**EXERCISE:** In the records that follow, show each line where the word "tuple" is present.

**PROVIDED ENTRIES:**
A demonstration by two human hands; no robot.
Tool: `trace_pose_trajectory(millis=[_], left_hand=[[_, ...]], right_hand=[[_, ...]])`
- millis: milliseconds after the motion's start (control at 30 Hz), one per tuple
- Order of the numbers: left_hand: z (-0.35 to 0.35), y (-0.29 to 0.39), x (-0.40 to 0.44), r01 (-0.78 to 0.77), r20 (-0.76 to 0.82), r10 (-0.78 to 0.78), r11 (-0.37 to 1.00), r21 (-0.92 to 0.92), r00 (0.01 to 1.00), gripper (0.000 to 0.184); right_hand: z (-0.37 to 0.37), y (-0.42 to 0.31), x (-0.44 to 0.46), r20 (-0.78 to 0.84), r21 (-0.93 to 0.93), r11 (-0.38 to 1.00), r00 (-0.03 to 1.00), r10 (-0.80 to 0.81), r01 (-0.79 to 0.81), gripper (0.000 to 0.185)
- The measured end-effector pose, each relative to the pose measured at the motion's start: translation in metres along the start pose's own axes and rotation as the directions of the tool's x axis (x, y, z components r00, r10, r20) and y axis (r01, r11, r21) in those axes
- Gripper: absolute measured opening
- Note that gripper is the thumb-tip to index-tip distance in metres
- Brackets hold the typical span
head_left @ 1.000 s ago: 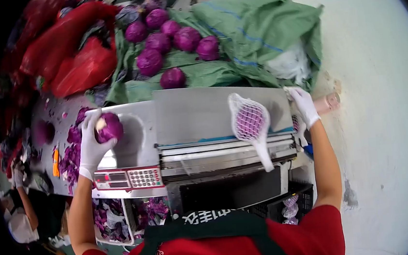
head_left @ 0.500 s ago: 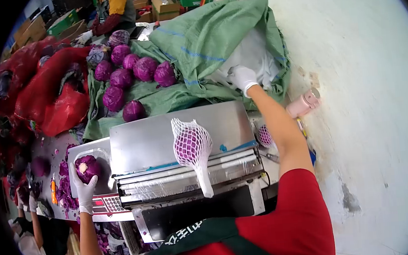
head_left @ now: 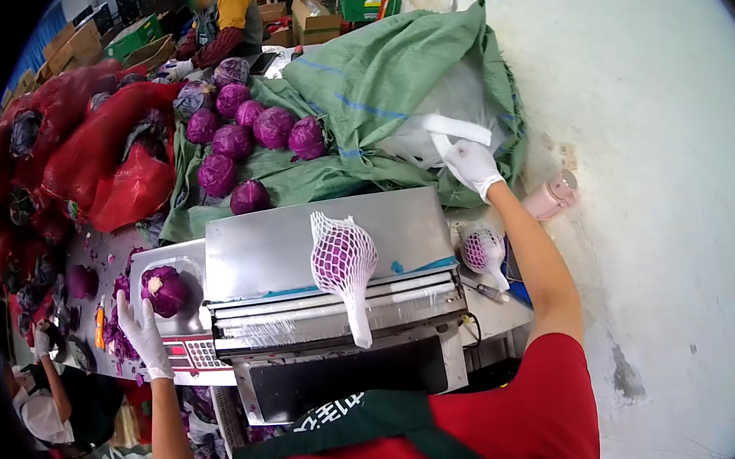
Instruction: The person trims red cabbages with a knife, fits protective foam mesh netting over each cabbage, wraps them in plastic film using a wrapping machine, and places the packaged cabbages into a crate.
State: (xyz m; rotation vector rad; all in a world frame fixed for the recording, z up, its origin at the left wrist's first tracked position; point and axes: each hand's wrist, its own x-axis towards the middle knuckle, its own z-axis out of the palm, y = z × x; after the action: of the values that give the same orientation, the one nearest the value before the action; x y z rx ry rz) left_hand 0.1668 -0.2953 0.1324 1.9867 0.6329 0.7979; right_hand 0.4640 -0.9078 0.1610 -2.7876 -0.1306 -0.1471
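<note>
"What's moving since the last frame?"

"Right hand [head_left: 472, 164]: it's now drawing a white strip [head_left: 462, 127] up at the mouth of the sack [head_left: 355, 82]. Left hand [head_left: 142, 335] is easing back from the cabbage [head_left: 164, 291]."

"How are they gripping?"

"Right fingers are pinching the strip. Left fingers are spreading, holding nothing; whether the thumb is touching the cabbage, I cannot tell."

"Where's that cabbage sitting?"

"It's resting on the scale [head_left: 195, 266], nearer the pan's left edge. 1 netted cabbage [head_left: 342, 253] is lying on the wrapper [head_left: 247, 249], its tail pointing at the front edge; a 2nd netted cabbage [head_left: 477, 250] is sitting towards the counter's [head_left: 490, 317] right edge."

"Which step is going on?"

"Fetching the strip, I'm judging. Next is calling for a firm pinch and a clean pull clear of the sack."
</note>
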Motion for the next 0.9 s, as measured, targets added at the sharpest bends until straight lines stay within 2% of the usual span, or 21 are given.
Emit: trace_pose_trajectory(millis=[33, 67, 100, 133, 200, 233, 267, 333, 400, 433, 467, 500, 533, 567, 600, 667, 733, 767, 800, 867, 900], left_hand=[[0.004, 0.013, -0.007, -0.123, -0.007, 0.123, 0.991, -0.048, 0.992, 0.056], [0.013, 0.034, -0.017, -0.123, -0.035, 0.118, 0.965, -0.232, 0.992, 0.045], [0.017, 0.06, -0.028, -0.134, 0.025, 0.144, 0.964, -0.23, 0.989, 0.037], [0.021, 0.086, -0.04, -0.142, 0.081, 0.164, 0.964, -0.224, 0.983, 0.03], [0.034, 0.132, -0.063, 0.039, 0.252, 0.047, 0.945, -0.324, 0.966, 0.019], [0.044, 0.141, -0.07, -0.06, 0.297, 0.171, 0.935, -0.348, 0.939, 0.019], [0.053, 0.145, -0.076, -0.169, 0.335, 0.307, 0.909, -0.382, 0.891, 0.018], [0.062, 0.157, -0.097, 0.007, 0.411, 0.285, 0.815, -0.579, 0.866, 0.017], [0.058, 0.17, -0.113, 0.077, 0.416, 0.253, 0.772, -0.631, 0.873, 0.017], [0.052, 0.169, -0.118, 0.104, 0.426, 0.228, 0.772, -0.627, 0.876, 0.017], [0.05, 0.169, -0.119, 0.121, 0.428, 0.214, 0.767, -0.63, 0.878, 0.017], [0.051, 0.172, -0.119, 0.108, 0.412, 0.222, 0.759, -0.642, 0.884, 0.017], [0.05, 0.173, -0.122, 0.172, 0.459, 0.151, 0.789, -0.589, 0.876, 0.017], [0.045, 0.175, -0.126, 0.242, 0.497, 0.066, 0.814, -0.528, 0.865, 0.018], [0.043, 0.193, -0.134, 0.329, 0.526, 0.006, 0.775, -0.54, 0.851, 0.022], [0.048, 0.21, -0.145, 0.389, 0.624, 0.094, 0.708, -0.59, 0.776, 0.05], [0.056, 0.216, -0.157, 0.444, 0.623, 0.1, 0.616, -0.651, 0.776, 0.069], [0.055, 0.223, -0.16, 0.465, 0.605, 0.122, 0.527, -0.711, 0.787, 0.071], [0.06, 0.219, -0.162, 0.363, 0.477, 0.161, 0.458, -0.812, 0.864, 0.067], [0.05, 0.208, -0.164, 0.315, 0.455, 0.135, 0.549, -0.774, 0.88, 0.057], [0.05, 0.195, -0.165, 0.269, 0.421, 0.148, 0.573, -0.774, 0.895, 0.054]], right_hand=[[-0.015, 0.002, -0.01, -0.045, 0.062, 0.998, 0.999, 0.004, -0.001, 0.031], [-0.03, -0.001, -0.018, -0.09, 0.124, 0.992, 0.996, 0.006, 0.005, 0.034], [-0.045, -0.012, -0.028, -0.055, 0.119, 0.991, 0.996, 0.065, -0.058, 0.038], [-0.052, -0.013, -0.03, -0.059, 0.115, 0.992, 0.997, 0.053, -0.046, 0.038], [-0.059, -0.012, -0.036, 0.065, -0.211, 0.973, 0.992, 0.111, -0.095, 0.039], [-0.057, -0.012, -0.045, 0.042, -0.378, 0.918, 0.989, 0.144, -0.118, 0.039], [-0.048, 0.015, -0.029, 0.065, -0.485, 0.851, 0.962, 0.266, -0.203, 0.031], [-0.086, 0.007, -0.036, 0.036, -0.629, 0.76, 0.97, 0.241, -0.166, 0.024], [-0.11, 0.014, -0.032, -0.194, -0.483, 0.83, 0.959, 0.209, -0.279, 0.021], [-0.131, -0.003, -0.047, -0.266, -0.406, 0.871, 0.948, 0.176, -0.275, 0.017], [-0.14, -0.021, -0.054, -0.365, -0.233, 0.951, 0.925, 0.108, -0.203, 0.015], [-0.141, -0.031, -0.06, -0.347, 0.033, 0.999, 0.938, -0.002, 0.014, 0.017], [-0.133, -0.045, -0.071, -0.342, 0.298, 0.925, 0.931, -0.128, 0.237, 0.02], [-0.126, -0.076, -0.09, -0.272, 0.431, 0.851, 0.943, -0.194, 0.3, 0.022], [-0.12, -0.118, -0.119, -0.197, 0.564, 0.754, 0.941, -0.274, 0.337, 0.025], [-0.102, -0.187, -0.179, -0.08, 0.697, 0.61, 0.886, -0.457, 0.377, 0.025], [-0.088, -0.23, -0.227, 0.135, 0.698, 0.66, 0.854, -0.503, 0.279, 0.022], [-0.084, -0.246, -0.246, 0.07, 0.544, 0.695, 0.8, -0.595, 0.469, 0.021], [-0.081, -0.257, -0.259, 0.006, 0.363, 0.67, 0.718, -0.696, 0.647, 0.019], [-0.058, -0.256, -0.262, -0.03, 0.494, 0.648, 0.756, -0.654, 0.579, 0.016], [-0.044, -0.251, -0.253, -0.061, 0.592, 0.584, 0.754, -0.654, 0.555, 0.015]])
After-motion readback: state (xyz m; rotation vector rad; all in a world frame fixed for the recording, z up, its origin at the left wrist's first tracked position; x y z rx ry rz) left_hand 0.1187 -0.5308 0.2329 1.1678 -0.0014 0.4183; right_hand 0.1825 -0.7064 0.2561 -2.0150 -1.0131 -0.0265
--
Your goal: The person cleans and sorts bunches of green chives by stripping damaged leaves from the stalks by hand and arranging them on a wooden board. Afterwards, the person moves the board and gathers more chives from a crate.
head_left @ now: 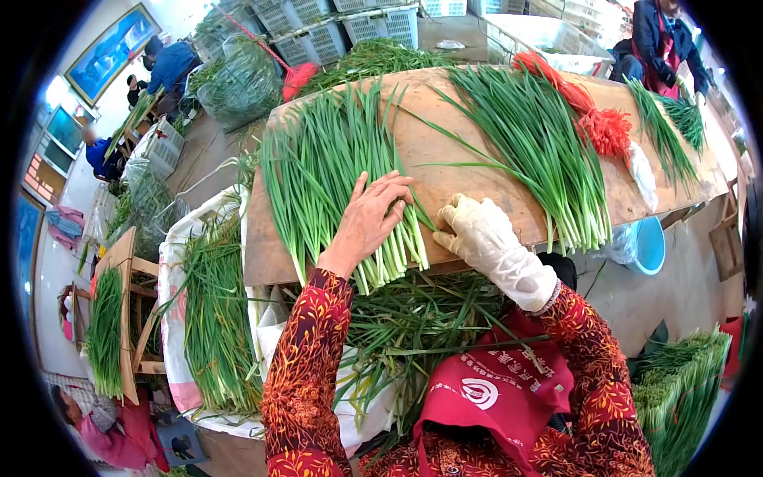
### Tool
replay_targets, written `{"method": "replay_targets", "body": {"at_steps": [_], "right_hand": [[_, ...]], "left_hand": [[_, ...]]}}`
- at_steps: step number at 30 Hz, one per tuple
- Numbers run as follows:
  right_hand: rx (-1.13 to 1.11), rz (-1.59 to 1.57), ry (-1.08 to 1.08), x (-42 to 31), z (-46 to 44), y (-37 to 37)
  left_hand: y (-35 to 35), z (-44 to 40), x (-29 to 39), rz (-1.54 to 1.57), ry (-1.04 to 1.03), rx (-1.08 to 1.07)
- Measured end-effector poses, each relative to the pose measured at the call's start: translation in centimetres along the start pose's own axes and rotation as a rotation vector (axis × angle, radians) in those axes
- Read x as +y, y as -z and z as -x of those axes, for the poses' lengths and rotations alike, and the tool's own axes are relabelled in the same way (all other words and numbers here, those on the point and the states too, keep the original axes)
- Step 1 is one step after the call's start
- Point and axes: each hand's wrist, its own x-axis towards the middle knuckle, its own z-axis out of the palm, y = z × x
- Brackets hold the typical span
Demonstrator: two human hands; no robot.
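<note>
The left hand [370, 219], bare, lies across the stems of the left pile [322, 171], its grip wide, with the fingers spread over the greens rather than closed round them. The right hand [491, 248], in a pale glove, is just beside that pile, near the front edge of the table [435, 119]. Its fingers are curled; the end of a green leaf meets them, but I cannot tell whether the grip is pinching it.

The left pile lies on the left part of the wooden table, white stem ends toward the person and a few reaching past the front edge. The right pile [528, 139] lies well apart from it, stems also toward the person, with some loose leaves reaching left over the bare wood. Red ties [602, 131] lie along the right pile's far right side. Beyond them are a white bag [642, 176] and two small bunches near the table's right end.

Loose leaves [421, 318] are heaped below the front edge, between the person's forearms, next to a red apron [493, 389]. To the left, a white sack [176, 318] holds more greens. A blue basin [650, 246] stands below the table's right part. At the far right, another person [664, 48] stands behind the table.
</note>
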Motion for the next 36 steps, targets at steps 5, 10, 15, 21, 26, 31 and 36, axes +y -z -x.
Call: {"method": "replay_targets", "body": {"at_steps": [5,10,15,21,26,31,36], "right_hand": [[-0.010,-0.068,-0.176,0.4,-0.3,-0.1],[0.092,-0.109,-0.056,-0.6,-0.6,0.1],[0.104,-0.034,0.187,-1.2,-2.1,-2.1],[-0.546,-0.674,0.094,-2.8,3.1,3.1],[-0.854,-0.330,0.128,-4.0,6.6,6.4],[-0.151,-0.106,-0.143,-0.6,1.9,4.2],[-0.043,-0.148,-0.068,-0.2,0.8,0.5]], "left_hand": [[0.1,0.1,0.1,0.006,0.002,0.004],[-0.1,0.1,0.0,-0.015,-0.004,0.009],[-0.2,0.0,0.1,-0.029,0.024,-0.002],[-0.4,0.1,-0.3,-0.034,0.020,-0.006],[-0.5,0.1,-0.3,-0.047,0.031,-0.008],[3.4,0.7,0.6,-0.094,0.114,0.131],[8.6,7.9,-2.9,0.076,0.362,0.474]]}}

**FINAL ANSWER:**
- millis: milliseconds after the motion's start (control at 30 Hz), one per tuple
- at_steps: step number at 30 Hz, one per tuple

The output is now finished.